▸ Requirement: Return the records below exactly; pictures stay out.

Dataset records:
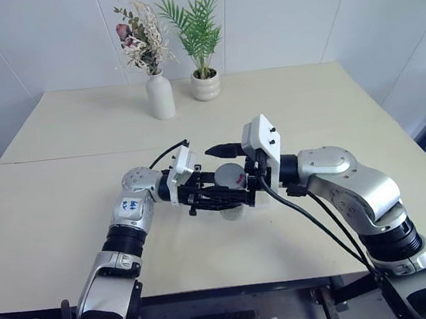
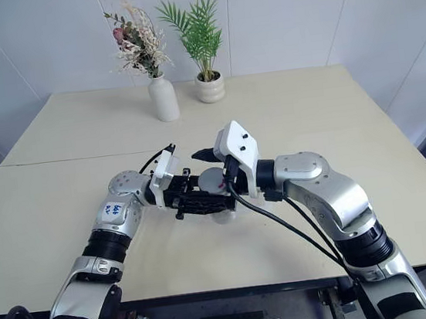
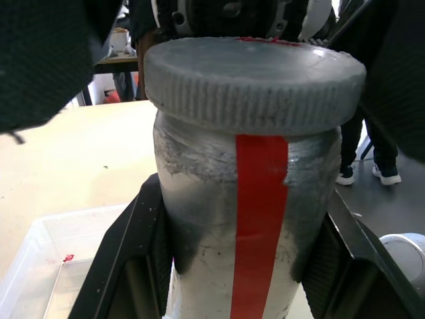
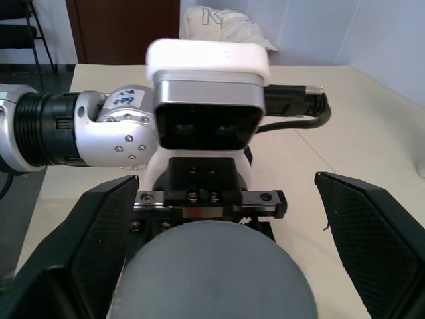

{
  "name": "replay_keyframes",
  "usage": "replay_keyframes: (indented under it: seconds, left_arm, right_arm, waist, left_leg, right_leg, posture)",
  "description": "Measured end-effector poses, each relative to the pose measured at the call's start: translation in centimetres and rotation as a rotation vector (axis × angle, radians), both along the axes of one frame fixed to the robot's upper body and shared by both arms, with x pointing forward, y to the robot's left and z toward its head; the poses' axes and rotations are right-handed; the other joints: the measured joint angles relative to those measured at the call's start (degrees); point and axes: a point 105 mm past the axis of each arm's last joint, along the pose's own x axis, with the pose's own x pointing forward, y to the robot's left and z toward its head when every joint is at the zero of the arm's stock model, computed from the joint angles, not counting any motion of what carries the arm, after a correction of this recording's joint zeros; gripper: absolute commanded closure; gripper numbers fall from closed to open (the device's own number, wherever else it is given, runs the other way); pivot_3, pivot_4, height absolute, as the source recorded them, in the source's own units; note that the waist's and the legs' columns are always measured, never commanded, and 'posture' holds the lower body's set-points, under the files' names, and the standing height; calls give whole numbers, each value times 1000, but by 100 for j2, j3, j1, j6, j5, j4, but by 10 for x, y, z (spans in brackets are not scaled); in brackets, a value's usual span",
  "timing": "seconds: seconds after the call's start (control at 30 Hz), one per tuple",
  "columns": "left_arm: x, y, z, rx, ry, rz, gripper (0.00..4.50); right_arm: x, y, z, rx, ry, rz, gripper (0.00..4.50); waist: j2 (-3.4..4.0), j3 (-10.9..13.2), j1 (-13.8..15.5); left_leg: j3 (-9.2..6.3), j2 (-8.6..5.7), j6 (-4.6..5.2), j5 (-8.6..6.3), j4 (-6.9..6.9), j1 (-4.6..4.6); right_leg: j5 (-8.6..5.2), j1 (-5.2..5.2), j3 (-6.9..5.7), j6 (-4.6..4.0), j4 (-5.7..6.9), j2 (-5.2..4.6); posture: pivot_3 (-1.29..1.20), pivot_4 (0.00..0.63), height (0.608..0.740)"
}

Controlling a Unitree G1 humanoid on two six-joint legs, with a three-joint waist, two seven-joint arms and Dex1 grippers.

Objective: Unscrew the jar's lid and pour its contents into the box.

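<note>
Clear box beneath upright jar, lid on top; left gripper clamps jar; right gripper spread around lid.

Silver jointed arms, black ribbed wrist rings, white camera housings, black cable at 4 o'clock of right gripper, blue-scribbled label on left forearm

Left claw clamped shut; right claw spread wide, facing it.
</note>
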Motion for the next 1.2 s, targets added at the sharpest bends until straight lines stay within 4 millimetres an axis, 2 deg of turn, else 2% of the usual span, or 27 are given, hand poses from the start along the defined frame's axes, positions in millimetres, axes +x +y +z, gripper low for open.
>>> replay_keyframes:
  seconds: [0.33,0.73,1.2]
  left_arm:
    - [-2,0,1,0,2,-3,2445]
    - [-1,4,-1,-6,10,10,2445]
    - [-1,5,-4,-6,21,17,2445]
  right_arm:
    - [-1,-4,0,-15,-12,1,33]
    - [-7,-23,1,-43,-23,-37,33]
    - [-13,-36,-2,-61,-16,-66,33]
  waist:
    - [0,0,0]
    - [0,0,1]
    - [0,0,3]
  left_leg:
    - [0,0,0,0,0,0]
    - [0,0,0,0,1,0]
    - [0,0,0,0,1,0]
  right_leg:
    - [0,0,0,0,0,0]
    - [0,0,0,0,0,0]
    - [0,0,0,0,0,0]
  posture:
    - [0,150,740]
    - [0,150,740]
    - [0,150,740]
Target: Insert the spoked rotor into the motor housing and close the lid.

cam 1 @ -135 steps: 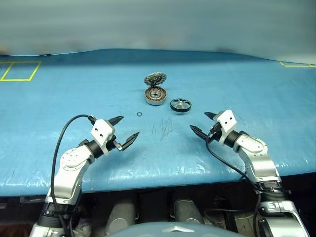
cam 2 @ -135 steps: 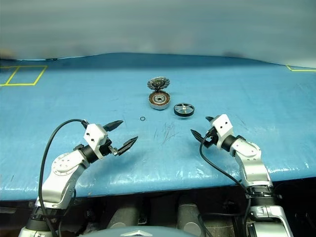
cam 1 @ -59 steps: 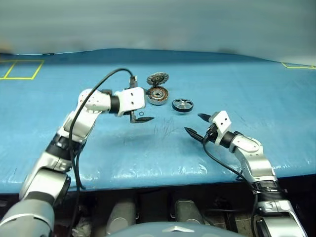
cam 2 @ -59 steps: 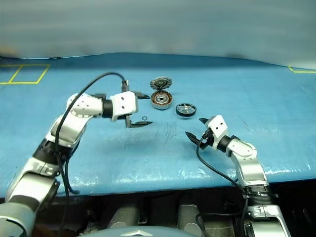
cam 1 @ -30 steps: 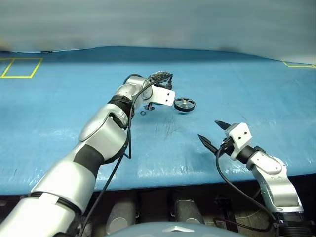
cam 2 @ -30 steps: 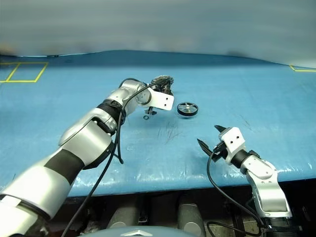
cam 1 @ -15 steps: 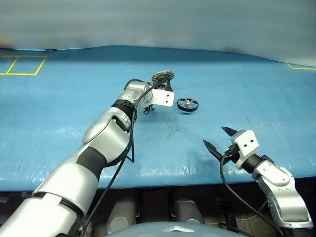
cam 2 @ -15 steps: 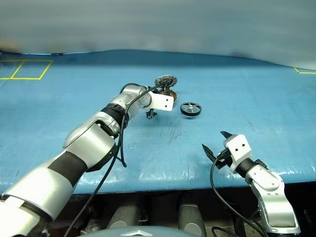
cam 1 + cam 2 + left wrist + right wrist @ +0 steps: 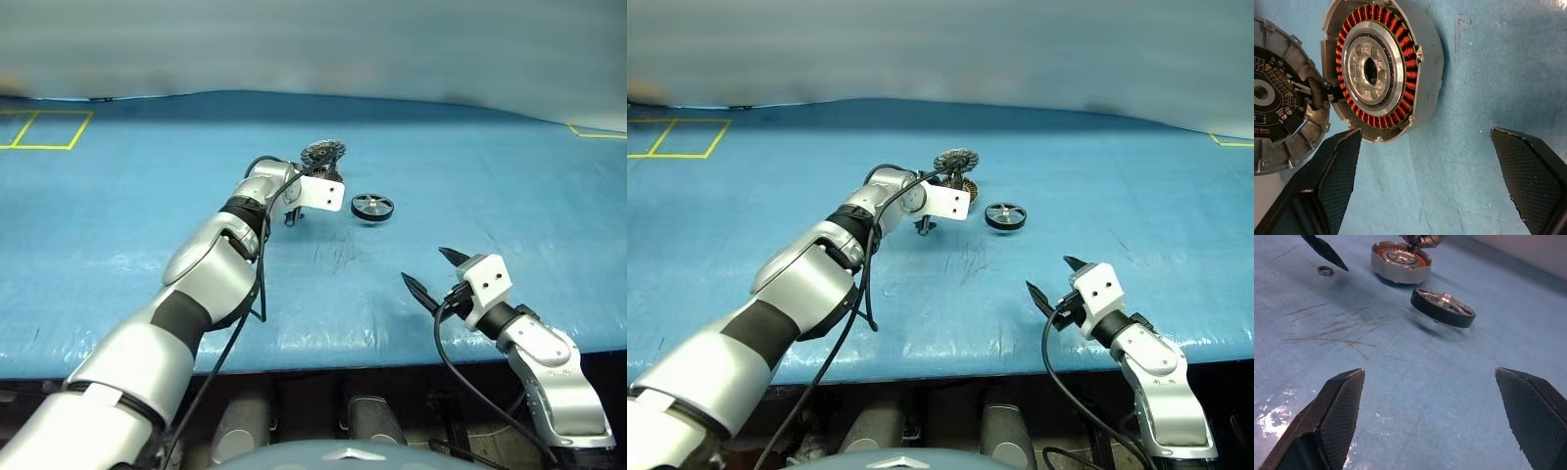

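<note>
On the blue surface, the motor housing looks heavy and rigid, its lid hinged at 9 o'clock. The spoked rotor, at the housing's 3 o'clock, seems light and slick: grip its rim. Left end effector and right end effector both gape empty.

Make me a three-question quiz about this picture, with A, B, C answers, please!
1. Where does the spoked rotor lie?
A. on the blue table beside the motor housing
B. inside the housing
C. in the right gripper

2. What colour are the housing's windings?
A. green
B. copper-red
C. white

3. How is the lid?
A. shut on the housing
B. missing
C. swung open, inner face showing

Answers: 1 A, the wheel sits alone on the table; 2 B, the left wrist view shows copper-red coils; 3 C, it stands open beside the housing while the open left gripper hovers above.
</note>
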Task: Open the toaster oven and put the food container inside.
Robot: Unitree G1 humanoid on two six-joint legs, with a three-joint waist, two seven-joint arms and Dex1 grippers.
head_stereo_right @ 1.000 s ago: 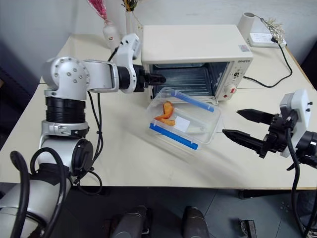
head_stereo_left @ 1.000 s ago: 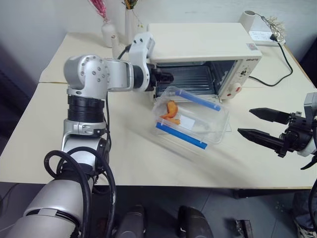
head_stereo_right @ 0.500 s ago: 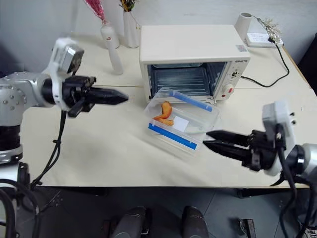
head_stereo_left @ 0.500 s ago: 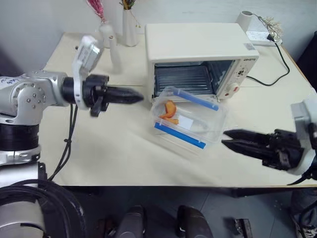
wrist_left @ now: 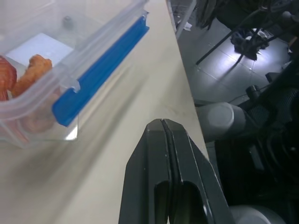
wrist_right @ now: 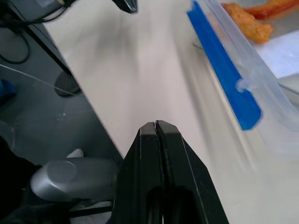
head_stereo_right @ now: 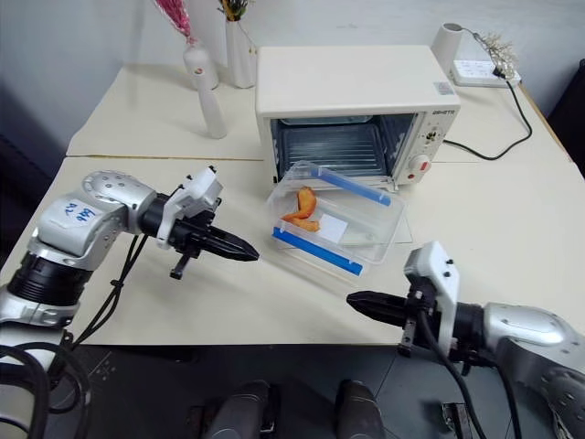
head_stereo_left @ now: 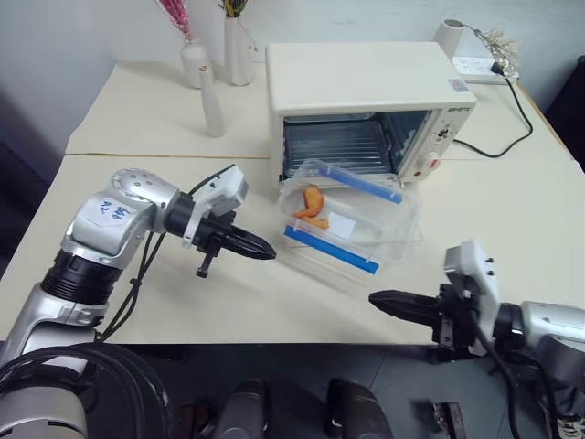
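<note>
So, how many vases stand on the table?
3, all left of the oven at the back: a pink-flower vase, a tall vase, and a slim white one nearer. Others may be hidden.

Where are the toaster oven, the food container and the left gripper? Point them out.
toaster oven [head_stereo_left: 366,78]: left eye view, top panel.
food container [head_stereo_left: 331,251]: left eye view, near blue clip.
left gripper [head_stereo_left: 267,252]: left eye view, tip.

Your work surface is a cream table [head_stereo_left: 183,293] carrying everything shown. The toaster oven [head_stereo_left: 366,82] stands on it beyond both your grippers, its cavity open toward you. The food container [head_stereo_left: 352,224] lies on the table just before the oven, between your left gripper [head_stereo_left: 265,252] and right gripper [head_stereo_left: 377,298]. Two white vases [head_stereo_left: 215,101] stand well beyond your left hand. A white power strip [head_stereo_left: 480,66] lies at the far right corner.
</note>
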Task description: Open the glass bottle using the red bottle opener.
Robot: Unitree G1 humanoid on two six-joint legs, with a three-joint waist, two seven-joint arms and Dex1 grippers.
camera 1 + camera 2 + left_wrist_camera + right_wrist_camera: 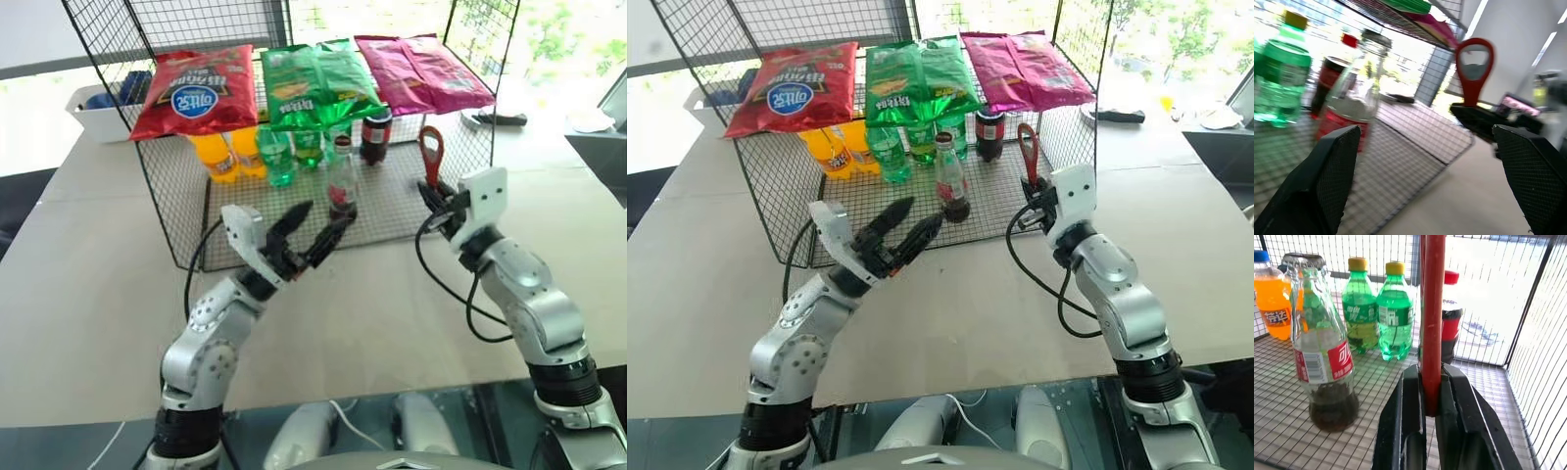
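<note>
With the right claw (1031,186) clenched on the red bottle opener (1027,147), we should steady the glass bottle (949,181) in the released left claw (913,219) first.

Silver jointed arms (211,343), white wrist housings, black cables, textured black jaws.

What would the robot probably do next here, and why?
Probably close the open left gripper around the glass bottle to steady it. The bottle stands capped and unheld on the wire shelf, while the right gripper already holds the red bottle opener upright.
</note>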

▸ Your solution:
{
  "name": "replay_keyframes",
  "usage": "replay_keyframes: (indented under it: seconds, left_arm, right_arm, waist, left_leg, right_leg, posture)",
  "description": "Measured end-effector poses, each relative to the pose measured at the call's start: translation in centimetres and rotation as a rotation vector (axis × angle, radians), both along the axes of one frame fixed to the robot's upper body and shared by both arms, with x pointing forward, y to the robot's left and z toward its head; the poses' axes and rotations are right-handed; the other joints: the measured joint angles relative to those measured at the call's start (degrees); point and axes: a point 105 mm past the axis of each arm's last joint, along the pose's own x axis, with the pose's own x pointing forward, y to the robot's left and z toward its head when every joint is at the zero of the arm's stock model, computed from the joint angles, not counting any motion of what carries the arm, after a correction of this recording's joint zeros; gripper: absolute commanded closure; gripper numbers fall from closed to open (the device's own number, wherever else it is given, runs the other way); pivot_3, pivot_4, height absolute, as the source recorded them, in the source's own units; note that the waist's and the legs' columns are always measured, never commanded, and 'posture' holds the lower body's set-points, under the files' names, and the standing height; calls give whole numbers, each value times 1000, but by 100 for j2, j3, j1, j6, j5, j4, but by 10 for x, y, z (spans in brackets are not scaled); in brackets, a value's usual span",
  "timing": "seconds: seconds after the call's start (control at 30 Hz), one per tuple",
  "columns": "left_arm: x, y, z, rx, ry, rz, gripper (0.00..4.50); right_arm: x, y, z, rx, ry, rz, gripper (0.00..4.50); waist: j2 (-3.4..4.0), j3 (-10.9..13.2), j1 (-13.8..15.5); left_leg: j3 (-9.2..6.3), j2 (-8.6..5.7), j6 (-4.6..5.2), j5 (-8.6..6.3), j4 (-6.9..6.9), j1 (-4.6..4.6); right_leg: j5 (-8.6..5.2), j1 (-5.2..5.2), j3 (-6.9..5.7), j6 (-4.6..4.0), j4 (-5.7..6.9), j2 (-5.2..4.6); posture: pivot_3 (-1.29..1.20), pivot_4 (0.00..0.63), height (0.608..0.740)"
}

Controlling a Unitree G1 humanoid on two six-joint legs, with a three-joint waist, two seven-joint arms and Dex1 grippers.

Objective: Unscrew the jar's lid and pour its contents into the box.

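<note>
Clear box beneath upright jar, lid on top; left gripper clamps jar; right gripper spread around lid.

Silver jointed arms, black ribbed wrist rings, white camera housings, black cable at 4 o'clock of right gripper, blue-scribbled label on left forearm

Left claw clamped shut; right claw spread wide, facing it.
</note>
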Motion for the next 1.2 s, targets added at the sharpest bends until straight lines stay within 4 millimetres an axis, 2 deg of turn, else 2% of the usual span, or 27 are given, hand poses from the start along the defined frame's axes, positions in millimetres, axes +x +y +z, gripper low for open.
>>> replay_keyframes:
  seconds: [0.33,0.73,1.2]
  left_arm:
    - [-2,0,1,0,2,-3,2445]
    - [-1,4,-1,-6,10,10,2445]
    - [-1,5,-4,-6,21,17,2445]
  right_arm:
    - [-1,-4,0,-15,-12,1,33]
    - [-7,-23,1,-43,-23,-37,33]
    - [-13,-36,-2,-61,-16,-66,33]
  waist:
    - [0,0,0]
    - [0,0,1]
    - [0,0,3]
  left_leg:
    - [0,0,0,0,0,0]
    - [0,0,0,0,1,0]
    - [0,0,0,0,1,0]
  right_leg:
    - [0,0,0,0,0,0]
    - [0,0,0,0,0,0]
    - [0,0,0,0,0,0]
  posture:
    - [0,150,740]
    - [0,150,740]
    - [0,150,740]
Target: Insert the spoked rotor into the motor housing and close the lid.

cam 1 @ -135 steps: 
cam 2 @ -135 steps: 
cam 1 @ -59 steps: 
cam 2 @ -59 steps: 
cam 1 @ -30 steps: 
cam 2 @ -30 steps: 
cam 1 @ -15 steps: 
cam 2 @ -15 steps: 
cam 1 + cam 2 + left wrist + right wrist @ +0 steps: 

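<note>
On the blue surface, the motor housing looks heavy and rigid, its lid hinged at 9 o'clock. The spoked rotor, at the housing's 3 o'clock, seems light and slick: grip its rim. Left end effector and right end effector both gape empty.

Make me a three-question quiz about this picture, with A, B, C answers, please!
1. Where does the spoked rotor lie?
A. on the blue table beside the motor housing
B. inside the housing
C. in the right gripper

2. What colour are the housing's windings?
A. green
B. copper-red
C. white

3. How is the lid?
A. shut on the housing
B. missing
C. swung open, inner face showing

Answers: 1 A, the wheel sits alone on the table; 2 B, the left wrist view shows copper-red coils; 3 C, it stands open beside the housing while the open left gripper hovers above.
</note>
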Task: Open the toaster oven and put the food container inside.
Robot: Unitree G1 humanoid on two six-joint legs, with a three-joint waist, two seven-joint arms and Dex1 grippers.
head_stereo_right @ 1.000 s ago: 
head_stereo_left @ 1.000 s ago: 
head_stereo_right @ 0.500 s ago: 
head_stereo_left @ 0.500 s ago: 
wrist_left @ now: 
wrist_right @ now: 
head_stereo_right @ now: 
head_stereo_left @ now: 
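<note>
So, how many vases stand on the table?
3, all left of the oven at the back: a pink-flower vase, a tall vase, and a slim white one nearer. Others may be hidden.

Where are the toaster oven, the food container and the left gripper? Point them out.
toaster oven [head_stereo_left: 366,78]: left eye view, top panel.
food container [head_stereo_left: 331,251]: left eye view, near blue clip.
left gripper [head_stereo_left: 267,252]: left eye view, tip.

Your work surface is a cream table [head_stereo_left: 183,293] carrying everything shown. The toaster oven [head_stereo_left: 366,82] stands on it beyond both your grippers, its cavity open toward you. The food container [head_stereo_left: 352,224] lies on the table just before the oven, between your left gripper [head_stereo_left: 265,252] and right gripper [head_stereo_left: 377,298]. Two white vases [head_stereo_left: 215,101] stand well beyond your left hand. A white power strip [head_stereo_left: 480,66] lies at the far right corner.
</note>
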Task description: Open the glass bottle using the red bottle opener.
Robot: Unitree G1 humanoid on two six-joint legs, with a three-joint waist, two seven-joint arms and Dex1 grippers.
camera 1 + camera 2 + left_wrist_camera + right_wrist_camera: 
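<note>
With the right claw (1031,186) clenched on the red bottle opener (1027,147), we should steady the glass bottle (949,181) in the released left claw (913,219) first.

Silver jointed arms (211,343), white wrist housings, black cables, textured black jaws.

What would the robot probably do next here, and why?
Probably close the open left gripper around the glass bottle to steady it. The bottle stands capped and unheld on the wire shelf, while the right gripper already holds the red bottle opener upright.
</note>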

Output is finished, and nothing else is required.